El arte de narrar

Jueves 03 de diciembre de 2015
¿Qué, en última instancia, diferencia a la poesía de la prosa? ¿Hay alguna diferencia, en el fondo?
Por Luciano Lamberti.
El término “Síndrome de Peter Pan” fue acunado por primera vez por Dan Kiley en un libro de 1983: se refería a todos aquellos adultos que presentan cierta clase de inmadurez en aspectos psicológicos y sociales, que se “niegan” a madurar, como el personaje clásico se negaba a crecer, a ingresar en el mundo de los adultos, porque saben que del “otro lado” solo hay tedio, obligaciones, aburrimiento y una lenta agonía.
Mucho se ha escrito sobre esta contraposición entre dos mundos. Quizás uno de los mejores libros sea El cuerpo, de Stephen King, donde un grupo de niños parte un fin de semana a buscar un cadáver tirado en el bosque al lado de las vías. El de esos chicos es un viaje iniciático, casi ritual, al término del cual ya no son los mismos: algo han aprendido, algo del orden del dolor (si se lo piensa bien, toda – o casi toda – la obra de King, en sus libros más inspirados, ronda alrededor de la pérdida irreparable que significa crecer).
Es que para participar en cualquier campo de la actividad creativa es imprescindible tener vivo y coleando al nenito interior. Miren sino las biografías de escritores, pintores, cineastas de cualquier tipo; comprueben las animaladas que hicieron, la irracionalidad con la que se comportaban, los caprichos a los que sometieron a su entorno. En sus ojos se asoma el nenito: ególatra, infantil, casi demoníaco, porque la belleza y la libertad están siempre del lado del mal, como bien lo sabía Bataille.
Vean, también, la novela Salvapantallas, de Luis Chaves, recientemente editada por Seix Barral. Hay un niño ahí que se niega a crecer, que no se puede hacer otra cosa que crecer, que vive tironeado entre esos dos mundos. Al narrador, que es, sin dar más vueltas, el mismo Chaves, escribiendo una novela autobiográfica, o una autobiografía en forma de narración, o una suma de recuerdos a la que podemos llamar novela, protagonizada por el mismo Chaves, acaba de cumplir 44 años. Está en pareja, tiene dos hijas. Y se dedica, en estos fragmentos escritos, según su propia declaración, un poco arbitrariamente, más bien como le vienen a la memoria, a contar quién era antes de ser esto que es: Chaves como niño en su Costa Rica natal, las primeras erecciones portátiles de Chaves, la renuncia de Chaves a la carrera de economía y el viaje iniciático de Chaves a Cuba, con un amigo, para recibirse de poeta, la vida de Chaves en una gran casa heredada, junto a un dealer; la actual vida de Chaves, como hombre de familia, cansado de su normalidad (“los 44 son los nuevo 74”, es el leitmotiv) y las escapadas en las que logra recuperar, con amigos, con alcohol, con cocaína, como entrevisto a lo lejos, ese Reino Perdido.

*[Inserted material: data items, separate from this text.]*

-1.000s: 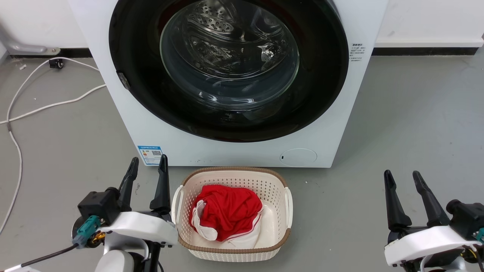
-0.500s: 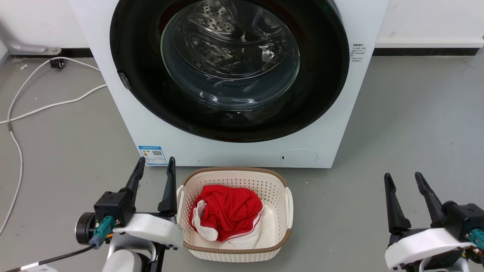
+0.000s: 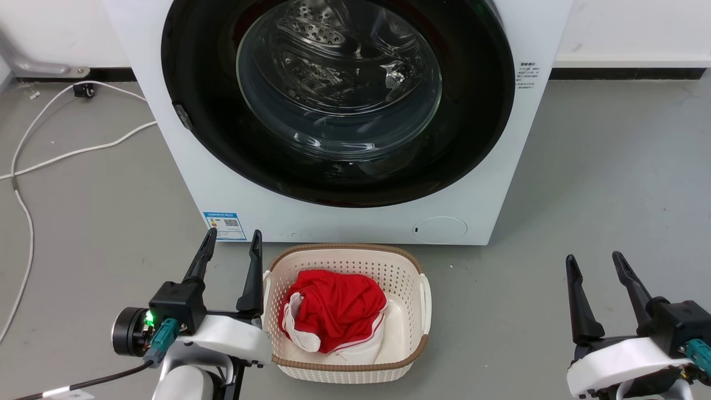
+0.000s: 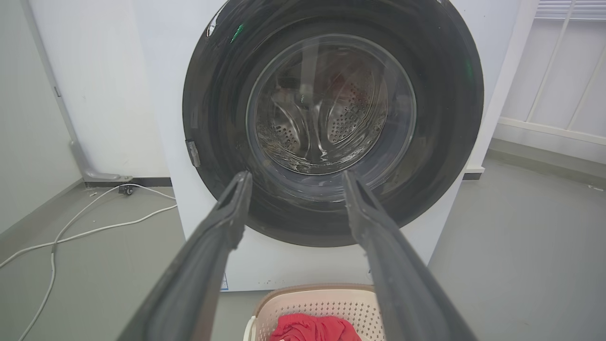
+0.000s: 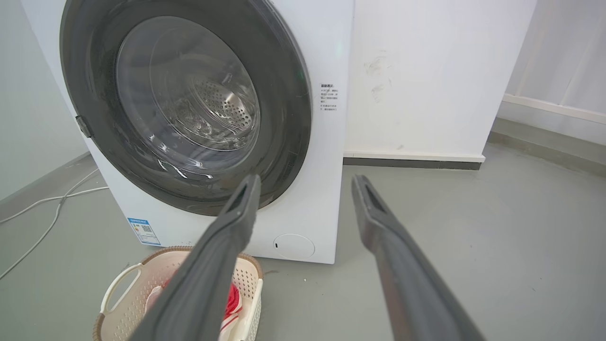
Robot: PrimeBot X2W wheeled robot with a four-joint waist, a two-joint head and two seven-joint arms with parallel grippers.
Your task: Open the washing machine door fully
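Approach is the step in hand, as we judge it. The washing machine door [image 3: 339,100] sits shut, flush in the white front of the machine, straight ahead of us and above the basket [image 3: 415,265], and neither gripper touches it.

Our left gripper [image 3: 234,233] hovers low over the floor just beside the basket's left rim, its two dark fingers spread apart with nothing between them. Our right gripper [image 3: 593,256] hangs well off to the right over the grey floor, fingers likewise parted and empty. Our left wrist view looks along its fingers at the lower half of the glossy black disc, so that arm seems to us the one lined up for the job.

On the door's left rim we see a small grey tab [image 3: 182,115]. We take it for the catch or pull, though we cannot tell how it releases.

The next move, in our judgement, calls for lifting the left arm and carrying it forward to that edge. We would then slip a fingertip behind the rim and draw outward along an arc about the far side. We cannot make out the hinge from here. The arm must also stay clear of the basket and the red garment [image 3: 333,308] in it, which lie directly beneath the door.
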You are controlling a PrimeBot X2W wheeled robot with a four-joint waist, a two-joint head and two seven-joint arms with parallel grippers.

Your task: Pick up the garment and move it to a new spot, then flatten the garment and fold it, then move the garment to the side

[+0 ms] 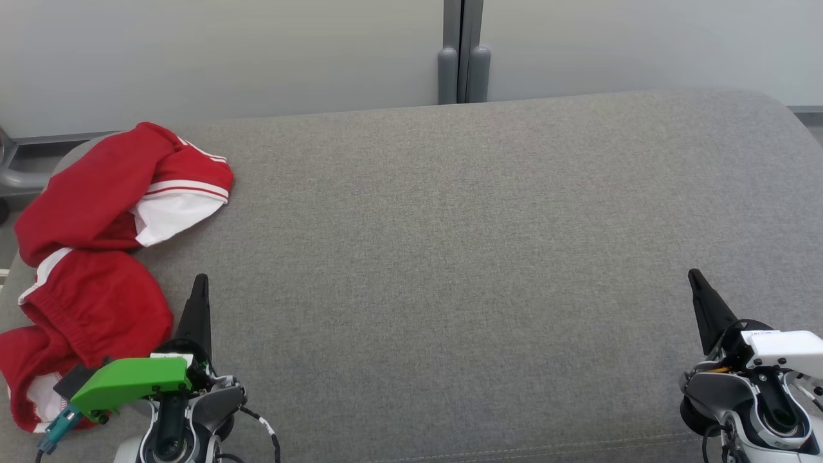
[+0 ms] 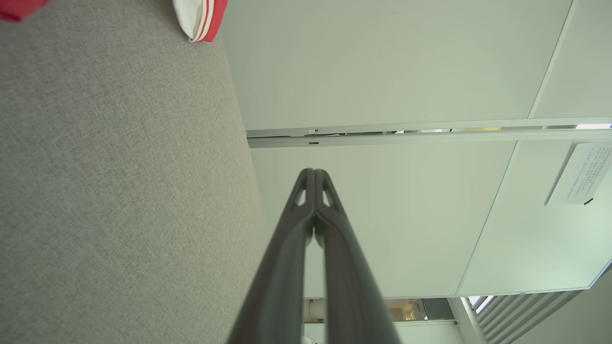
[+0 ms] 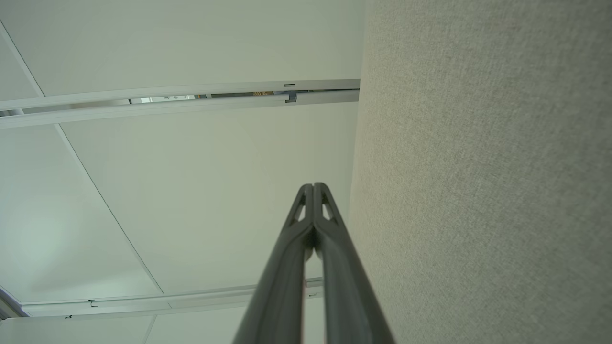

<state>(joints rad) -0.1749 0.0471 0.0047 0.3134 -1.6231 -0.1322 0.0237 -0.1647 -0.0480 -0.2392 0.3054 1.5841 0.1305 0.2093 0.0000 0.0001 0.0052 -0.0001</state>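
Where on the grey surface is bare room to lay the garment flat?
Free: the middle of the grey surface, between the red garment and the right gripper. Crowded: the left edge, where the garment lies bunched beside the left gripper.

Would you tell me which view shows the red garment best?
The head view: the red garment lies crumpled, almost whole, at the cushion's left end. The left wrist view catches a striped cuff at its top edge; the right wrist view faces cushion and wall.

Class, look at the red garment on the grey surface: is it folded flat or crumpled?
Crumpled. The red garment lies bunched in loose humps on the grey surface, not spread.
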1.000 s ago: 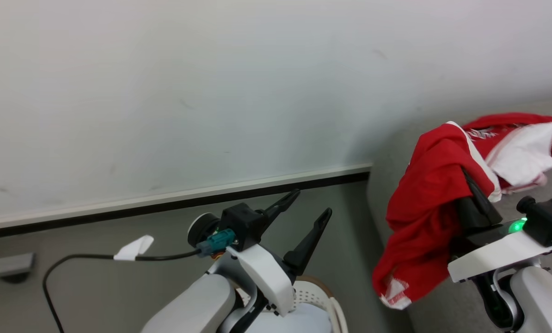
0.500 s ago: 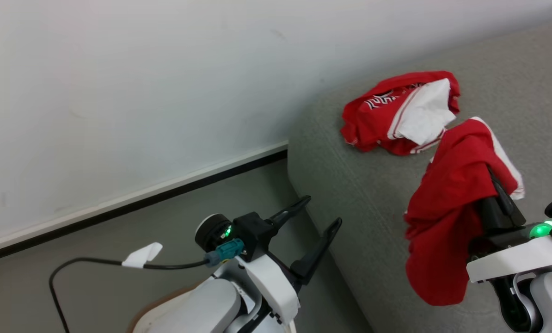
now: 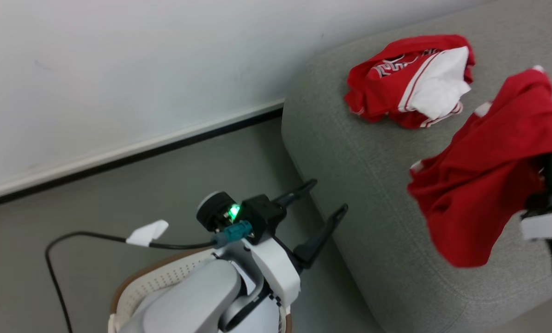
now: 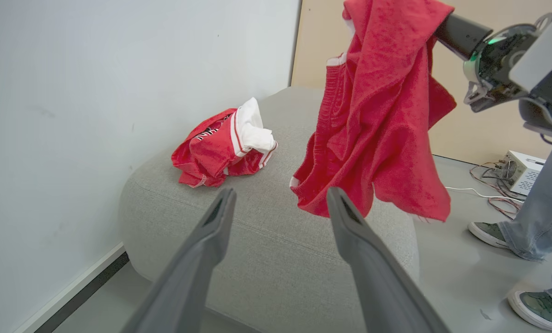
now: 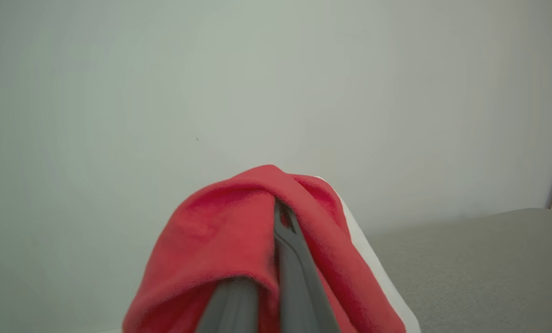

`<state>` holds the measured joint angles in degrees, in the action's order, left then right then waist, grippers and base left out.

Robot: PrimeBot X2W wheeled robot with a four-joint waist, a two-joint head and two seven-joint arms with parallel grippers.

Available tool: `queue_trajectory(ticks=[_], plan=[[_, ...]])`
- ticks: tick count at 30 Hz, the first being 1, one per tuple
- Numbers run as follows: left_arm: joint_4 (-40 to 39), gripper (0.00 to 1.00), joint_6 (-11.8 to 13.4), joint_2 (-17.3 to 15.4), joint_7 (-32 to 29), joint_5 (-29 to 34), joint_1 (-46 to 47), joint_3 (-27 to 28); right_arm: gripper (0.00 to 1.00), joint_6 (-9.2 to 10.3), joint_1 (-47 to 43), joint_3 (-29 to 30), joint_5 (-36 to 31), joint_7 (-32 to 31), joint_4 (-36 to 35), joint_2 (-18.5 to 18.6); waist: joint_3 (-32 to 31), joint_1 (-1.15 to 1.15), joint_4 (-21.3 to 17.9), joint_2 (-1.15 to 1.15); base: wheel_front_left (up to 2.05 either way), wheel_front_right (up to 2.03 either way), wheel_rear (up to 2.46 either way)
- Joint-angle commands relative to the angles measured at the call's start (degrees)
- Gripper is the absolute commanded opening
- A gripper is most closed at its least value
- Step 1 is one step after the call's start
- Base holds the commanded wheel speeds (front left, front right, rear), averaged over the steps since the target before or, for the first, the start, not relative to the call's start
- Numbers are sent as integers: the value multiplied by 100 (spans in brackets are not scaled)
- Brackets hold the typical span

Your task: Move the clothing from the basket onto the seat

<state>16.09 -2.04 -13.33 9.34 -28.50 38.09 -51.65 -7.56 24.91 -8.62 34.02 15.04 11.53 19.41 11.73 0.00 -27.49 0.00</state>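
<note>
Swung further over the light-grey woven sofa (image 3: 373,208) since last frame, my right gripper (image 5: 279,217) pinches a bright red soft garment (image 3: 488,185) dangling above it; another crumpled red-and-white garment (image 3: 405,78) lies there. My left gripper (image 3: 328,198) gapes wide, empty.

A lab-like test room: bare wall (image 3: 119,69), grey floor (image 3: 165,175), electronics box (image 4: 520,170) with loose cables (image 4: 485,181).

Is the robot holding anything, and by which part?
Its right hand pinches a bright red fabric garment by a bunched upper fold; the left hand is empty.
</note>
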Motion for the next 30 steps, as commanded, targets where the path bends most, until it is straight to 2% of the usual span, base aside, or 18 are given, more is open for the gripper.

Todo esto conforma un cuaderno de anotaciones con momentos destellantes, otros graciosos, otros verdaderamente dolorosos. Una novela que se lee rápido, y en la que uno puede verificar, como un canto generacional, los mismos pasos de cualquier artista latinoamericano, de esos que pintaba Bolaño en sus novelas: ir al infierno para después regresar con algo así como una experiencia, que deberá ser el corazón secreto de nuestra obra. Pero aquí el corazón está abierto, pegado a un tergorporl, palpitante, y se ofrece a la vista de cualquiera. Es fácil, incluso si fuera ficción, creer en lo que cuenta; a lo mejor porque eso depende más del tono que de la verdadera verdad de las cosas.
Chaves es un poeta de los muy buenos, y eso es visible en su prosa, que salta de un momento a otro como alguien que mezcla y trata de ordenar fotos familiares. Muchos de sus fragmentos son tan cerrados y luminosos como pequeños poemas. Lo mismo pasa con Raymond Carver: sus cuentos, por más narrativos que sean, son profundamente poéticos; sus poemas parecen cuentos en verso. Él mismo realizó, junto a Tess Gallagher, el traspaso de algunos cuentos de Chejov al formato poético. Lo mismo pasa con Saer, cuyas novelas son largos poemas y cuyo único libro de poemas se llama El arte de narrar. Y aquí surge la pregunta de taller literario: ¿Qué, en última instancia, diferencia a la poesía de la prosa? ¿Hay alguna diferencia, en el fondo? No lo sé, nunca sé responderlo cuando me lo preguntan, no me importa. Son clasificaciones, cuestiones ajenas a la creación verdadera. Medios distintos con el único fin de hablar de aquello que no podemos decir.